When the line with "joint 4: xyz" appears below, start repeating lines exactly, and keep going through the line with "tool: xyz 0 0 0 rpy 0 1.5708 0"; add nothing outside that span.

(The input Opens)

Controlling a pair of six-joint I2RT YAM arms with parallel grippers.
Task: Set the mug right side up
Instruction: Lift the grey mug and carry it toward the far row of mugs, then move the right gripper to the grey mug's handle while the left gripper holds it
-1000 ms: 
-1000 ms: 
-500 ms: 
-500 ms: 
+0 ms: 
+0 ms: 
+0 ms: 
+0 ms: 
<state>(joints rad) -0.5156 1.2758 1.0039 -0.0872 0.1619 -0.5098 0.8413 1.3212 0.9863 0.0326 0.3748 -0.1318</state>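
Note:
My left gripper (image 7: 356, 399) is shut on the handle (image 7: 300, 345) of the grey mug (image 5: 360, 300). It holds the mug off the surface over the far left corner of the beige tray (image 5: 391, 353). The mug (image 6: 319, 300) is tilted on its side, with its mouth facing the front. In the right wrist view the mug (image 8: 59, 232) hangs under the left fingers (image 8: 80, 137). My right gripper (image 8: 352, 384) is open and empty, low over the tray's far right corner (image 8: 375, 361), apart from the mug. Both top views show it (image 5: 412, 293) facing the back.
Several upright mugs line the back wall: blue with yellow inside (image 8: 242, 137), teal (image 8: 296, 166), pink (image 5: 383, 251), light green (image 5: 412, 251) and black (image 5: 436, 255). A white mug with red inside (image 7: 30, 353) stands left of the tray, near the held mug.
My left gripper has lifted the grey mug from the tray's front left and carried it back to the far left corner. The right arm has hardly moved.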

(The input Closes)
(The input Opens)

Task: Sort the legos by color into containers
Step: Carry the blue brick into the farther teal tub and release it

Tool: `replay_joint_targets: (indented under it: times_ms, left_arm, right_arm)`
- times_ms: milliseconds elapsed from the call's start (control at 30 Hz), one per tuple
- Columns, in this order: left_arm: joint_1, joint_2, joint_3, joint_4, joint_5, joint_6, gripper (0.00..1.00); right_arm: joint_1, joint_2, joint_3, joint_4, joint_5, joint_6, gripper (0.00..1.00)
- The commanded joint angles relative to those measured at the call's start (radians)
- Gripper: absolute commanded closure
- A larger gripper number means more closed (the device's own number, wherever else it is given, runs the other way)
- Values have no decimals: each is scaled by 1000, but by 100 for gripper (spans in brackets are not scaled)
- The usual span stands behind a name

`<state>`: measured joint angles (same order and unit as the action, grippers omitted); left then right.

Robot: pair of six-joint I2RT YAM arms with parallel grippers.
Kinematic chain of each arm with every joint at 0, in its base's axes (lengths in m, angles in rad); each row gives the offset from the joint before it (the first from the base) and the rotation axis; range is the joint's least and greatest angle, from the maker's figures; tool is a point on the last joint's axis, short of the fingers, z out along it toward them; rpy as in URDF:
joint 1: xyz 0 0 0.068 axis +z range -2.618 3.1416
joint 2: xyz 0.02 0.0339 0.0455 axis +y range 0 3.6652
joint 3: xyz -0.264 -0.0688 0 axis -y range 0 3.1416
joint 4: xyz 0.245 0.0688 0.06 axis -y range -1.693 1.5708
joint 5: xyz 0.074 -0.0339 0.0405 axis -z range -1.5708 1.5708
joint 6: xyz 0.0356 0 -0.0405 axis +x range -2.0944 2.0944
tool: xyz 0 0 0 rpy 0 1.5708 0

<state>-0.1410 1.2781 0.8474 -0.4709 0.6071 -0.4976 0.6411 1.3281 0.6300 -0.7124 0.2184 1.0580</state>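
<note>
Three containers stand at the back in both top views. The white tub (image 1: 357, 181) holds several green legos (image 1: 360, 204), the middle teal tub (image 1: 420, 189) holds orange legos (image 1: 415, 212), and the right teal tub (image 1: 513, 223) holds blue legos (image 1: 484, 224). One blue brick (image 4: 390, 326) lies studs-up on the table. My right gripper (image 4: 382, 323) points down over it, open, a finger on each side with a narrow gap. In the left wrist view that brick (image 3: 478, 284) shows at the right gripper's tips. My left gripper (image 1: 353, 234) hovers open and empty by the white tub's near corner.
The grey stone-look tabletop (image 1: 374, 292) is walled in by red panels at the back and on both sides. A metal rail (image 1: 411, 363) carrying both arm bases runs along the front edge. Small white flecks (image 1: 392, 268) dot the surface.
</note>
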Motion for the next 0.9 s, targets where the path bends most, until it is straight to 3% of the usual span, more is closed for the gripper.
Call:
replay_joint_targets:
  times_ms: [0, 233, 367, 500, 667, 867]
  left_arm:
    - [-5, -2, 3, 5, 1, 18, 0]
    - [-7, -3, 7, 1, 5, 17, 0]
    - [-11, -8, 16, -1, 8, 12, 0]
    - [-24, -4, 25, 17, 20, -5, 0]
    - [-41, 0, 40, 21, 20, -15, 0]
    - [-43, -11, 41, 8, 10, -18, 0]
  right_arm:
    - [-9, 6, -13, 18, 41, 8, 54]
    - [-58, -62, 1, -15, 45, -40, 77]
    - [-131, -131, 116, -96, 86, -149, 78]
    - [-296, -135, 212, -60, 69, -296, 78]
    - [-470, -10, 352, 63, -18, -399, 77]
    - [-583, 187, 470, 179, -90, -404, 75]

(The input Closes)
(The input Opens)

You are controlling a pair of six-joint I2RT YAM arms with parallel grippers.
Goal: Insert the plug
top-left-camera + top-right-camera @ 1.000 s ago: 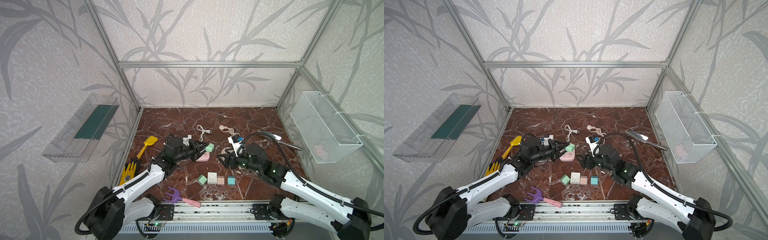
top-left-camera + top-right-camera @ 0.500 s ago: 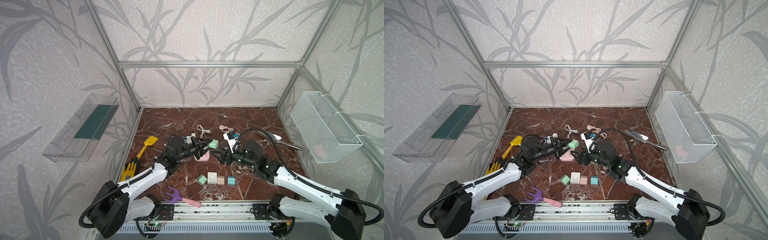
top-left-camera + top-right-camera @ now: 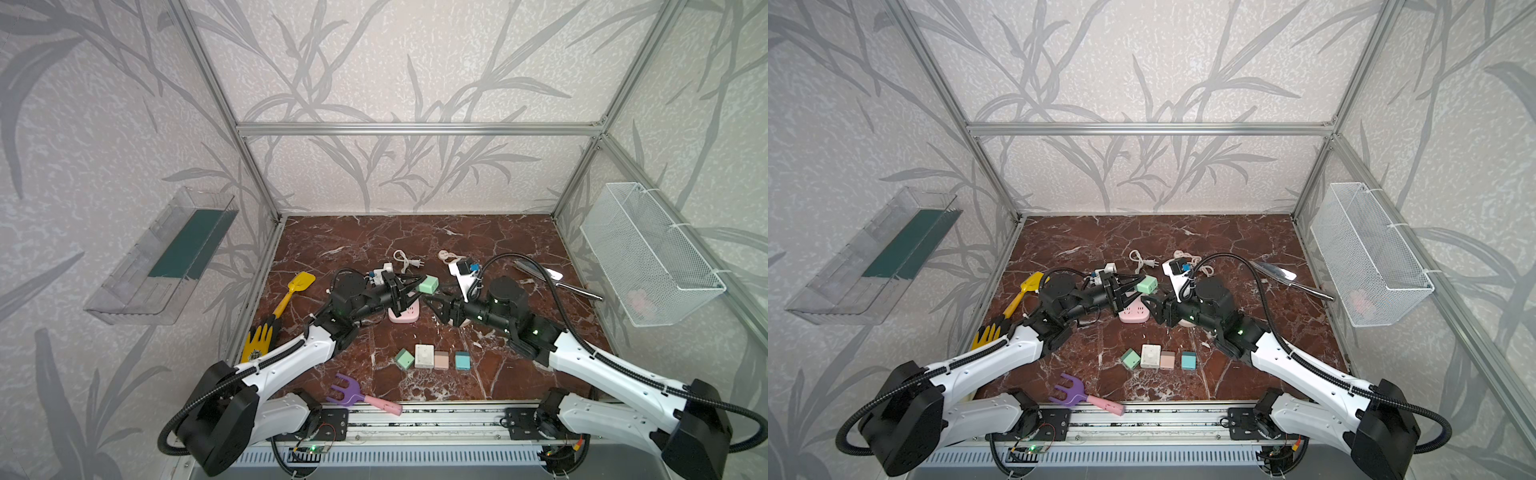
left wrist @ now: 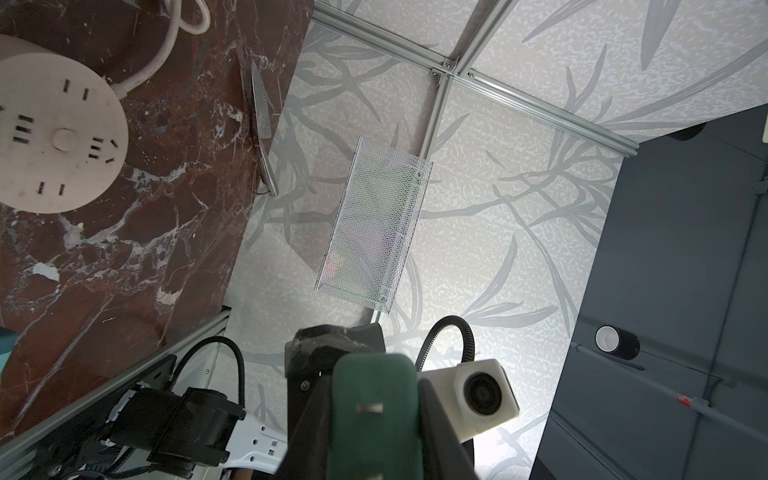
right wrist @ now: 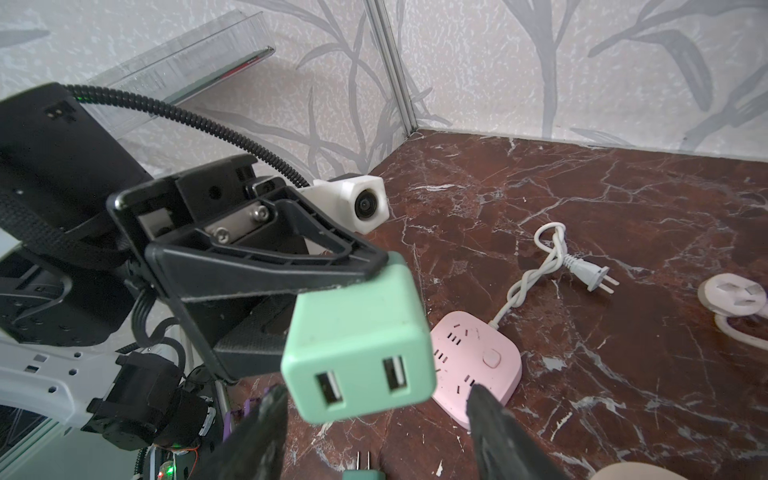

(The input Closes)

Exercise output:
joint 4: xyz 0.245 0.0688 0.06 axis -y range -1.693 1.5708
joint 5: xyz 0.074 -0.0339 0.0405 axis -z range -1.5708 1.5708
joint 6: xyz 0.0356 0 -0.0405 axis +x range -2.0944 2.0944
tool: xyz 0 0 0 rpy 0 1.5708 0

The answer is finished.